▶ INSTRUCTIONS FOR THE TASK: Starting at the first line of the data below, repeat each line word for word up to and including the line with "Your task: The".

▶ SOURCE MATERIAL:
>>

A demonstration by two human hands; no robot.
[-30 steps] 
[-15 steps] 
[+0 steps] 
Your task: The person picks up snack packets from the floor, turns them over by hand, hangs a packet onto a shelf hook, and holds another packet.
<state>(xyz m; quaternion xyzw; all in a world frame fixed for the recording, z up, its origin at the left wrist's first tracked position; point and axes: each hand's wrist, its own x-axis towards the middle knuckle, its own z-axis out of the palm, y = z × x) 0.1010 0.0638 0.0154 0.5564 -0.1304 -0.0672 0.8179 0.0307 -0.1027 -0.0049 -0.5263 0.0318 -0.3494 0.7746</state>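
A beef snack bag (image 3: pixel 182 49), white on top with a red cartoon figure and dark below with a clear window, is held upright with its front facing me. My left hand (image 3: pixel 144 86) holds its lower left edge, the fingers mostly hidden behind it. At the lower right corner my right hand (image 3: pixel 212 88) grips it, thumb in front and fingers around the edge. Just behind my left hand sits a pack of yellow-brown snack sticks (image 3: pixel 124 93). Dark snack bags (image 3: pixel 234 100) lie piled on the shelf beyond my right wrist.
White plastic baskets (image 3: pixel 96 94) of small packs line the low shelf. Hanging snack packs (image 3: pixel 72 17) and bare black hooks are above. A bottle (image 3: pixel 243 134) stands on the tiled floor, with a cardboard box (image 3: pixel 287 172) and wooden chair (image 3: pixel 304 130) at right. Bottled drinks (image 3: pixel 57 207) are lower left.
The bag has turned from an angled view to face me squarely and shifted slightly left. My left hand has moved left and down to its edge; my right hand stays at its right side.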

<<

▶ SOLUTION FOR THIS PROBLEM:
A demonstration by two human hands; no robot.
[-30 steps] 
[-15 steps] 
[+0 steps] 
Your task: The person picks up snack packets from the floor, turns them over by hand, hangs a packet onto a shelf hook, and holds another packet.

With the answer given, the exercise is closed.